Can Amazon’s Kindle Fire beat Apple’s iPad in sales?
After the announcement of Amazon’s Kindle Fire tablet, 3.9 million units were shipped to consumers in Q4 of 2011 reaching 14.3 percent of the global tablet pc market.
With this volume of sales Kindle Fire becomes the second best selling tablet right after the Apple’s iPad. During the same quarter Apple shipped 15.4 million iPads and saw its share of the tablet market fall to 57 percent from 64 percent a year earlier.
Kindle Fire’s success comes at the expense of Apple as well as Samsung, however. Samsung sold 2.1 million tablets for an 8 percent market share, down from 11 percent a year earlier.
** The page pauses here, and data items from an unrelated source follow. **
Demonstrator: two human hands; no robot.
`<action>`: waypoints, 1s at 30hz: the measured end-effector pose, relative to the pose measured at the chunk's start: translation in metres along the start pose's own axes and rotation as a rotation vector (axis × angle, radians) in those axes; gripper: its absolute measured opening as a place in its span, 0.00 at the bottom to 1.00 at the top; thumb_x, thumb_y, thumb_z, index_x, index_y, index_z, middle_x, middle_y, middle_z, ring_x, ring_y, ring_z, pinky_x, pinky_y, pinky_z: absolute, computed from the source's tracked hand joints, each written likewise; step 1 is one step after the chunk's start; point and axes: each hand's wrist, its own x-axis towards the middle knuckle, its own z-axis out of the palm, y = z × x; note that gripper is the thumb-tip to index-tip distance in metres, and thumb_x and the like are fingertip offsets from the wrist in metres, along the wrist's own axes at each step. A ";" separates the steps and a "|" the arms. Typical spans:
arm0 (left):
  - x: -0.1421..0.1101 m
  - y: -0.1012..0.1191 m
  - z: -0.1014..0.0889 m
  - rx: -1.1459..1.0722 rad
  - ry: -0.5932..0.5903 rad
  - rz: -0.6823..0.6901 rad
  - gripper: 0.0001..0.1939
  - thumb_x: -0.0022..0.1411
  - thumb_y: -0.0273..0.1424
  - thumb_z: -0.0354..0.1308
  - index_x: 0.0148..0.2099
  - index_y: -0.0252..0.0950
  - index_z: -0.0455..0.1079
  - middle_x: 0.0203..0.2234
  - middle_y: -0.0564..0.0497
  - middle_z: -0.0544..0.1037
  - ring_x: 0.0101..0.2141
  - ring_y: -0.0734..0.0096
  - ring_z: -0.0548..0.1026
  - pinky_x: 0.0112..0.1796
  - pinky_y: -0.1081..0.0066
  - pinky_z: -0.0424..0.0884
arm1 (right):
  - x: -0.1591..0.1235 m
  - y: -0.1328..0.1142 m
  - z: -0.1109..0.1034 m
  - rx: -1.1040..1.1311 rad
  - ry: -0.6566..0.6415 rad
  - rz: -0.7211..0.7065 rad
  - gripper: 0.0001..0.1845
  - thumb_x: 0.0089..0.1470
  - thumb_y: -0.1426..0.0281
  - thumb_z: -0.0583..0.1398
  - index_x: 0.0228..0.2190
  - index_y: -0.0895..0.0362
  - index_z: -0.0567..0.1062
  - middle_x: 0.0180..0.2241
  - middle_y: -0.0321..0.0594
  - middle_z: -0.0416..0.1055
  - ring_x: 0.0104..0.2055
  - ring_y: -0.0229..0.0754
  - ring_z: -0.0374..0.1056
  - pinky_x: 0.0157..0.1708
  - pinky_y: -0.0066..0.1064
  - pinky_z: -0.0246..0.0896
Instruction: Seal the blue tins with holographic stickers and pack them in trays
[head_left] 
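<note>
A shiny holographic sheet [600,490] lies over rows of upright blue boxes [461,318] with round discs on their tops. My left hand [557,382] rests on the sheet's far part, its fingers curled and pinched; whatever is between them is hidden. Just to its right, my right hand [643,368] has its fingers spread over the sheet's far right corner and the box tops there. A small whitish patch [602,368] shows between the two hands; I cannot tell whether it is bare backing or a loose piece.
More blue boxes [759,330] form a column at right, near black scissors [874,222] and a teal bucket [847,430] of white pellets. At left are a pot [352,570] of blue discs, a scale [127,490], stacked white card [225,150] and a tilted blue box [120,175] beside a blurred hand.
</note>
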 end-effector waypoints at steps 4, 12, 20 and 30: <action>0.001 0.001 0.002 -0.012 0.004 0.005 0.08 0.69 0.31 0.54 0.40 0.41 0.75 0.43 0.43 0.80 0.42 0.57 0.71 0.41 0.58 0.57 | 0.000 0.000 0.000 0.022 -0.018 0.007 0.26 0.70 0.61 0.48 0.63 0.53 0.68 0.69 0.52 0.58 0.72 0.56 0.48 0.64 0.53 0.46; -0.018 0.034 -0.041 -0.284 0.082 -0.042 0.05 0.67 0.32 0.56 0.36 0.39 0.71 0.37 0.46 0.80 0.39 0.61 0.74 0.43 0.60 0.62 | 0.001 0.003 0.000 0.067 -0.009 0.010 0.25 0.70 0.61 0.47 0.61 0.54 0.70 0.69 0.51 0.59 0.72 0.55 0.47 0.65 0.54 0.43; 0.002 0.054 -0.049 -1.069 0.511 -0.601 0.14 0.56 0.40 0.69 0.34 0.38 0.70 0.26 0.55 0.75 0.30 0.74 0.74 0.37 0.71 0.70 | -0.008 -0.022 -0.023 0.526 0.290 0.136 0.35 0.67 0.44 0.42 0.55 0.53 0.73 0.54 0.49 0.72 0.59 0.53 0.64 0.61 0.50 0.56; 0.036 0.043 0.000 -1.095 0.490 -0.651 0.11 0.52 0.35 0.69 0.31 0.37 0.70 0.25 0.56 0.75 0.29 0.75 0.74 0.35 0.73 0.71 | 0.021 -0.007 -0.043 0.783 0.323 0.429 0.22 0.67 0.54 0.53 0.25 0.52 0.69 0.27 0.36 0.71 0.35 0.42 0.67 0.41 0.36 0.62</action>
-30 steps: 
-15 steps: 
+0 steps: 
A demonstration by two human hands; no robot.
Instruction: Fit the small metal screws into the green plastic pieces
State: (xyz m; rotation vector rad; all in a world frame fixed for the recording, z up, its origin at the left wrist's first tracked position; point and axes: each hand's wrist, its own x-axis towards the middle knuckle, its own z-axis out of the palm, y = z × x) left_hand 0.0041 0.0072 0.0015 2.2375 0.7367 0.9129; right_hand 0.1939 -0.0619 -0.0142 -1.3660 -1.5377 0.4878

Despite the disruption, Kindle Fire’s success will contribute to an overall increase in tablet shipments of 7.7 percent during the quarter.
“Nearly two years after Apple rolled out the iPad, a competitor has finally developed an alternative which looks like it might have enough of Apple’s secret sauce to succeed”, said Rhoda Alexander, senior manager for tablet and monitor research for IHS. So, what is the secret of Amazon’s Kindle Fire success? It seems that “Amazon, with the Kindle Fire, has found the right combination of savvy pricing, astute marketing, accessible content and an appropriate business model, positioning the Kindle Fire to appeal to a brand-new set of media tablet buyers” said Alexander.
Apple and Samsung have some of the most loyal customers, so marketing to that segment is not going to bring a new entrant much. The Kindle Fire costs $199, less than half the price of the cheapest iPad. It has a seven-inch (17.78-centimeter) screen, smaller than the iPad’s 9.7 inches (24.6 centimeters), connects to the Web using Wi-Fi and is powered by Android, so the gaining 14 percent market share comes from new tablet consumers entering into the market at an affordable price not by directly challenging the competitor. Amazon can afford to drop the price of the device and take a loss on the hardware, but using Kindle to drive sales of e-books, applications and physical goods that comprise the majority of the company’s business while other competitors cannot.
All these circumstances could further increase the market share of the Kindle Fire tablet and getting it close to the iPad and even surpassing it. Anyway it is hard to believe that Apple would stand aside and watch it competitor’s rise. Rumors are already spreading that Apple will soon lunch a 7” tablet, known as the iPad Mini that could be priced at $200 directly challenging Kindle Fire.